• **The data**:
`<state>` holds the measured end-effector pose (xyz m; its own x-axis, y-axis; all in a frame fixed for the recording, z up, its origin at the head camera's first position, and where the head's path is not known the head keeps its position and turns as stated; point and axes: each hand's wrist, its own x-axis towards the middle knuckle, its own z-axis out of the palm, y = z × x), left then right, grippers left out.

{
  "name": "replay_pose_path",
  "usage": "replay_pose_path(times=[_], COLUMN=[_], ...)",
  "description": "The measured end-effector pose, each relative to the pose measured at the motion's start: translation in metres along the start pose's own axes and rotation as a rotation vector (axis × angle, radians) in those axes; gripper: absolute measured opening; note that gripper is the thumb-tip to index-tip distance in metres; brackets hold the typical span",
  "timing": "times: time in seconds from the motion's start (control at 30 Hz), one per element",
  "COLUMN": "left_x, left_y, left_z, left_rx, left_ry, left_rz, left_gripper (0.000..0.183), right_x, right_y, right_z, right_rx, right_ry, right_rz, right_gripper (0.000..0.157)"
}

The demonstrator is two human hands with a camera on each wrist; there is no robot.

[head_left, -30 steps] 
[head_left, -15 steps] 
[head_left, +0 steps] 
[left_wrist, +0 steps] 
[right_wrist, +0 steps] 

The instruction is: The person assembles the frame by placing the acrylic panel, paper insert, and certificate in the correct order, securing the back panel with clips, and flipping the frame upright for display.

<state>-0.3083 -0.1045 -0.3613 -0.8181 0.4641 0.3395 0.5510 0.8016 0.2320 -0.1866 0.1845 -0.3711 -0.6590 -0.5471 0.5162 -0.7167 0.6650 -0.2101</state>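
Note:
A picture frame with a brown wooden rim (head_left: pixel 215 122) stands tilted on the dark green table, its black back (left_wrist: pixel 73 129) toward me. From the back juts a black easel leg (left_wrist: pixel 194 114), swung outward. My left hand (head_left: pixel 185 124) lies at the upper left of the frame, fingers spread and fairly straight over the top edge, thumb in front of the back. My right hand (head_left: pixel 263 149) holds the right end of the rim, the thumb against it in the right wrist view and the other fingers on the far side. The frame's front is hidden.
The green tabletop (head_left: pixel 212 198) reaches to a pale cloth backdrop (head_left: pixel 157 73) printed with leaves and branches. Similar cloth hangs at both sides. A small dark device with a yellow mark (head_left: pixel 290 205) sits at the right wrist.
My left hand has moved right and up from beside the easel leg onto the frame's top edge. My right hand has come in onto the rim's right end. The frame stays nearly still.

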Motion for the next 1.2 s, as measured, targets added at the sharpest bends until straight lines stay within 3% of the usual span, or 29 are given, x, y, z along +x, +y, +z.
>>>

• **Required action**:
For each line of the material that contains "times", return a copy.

• **Solution**:
  "usage": "replay_pose_path(times=[_], COLUMN=[_], ...)",
  "timing": "times: time in seconds from the motion's start (control at 30 Hz), one per element",

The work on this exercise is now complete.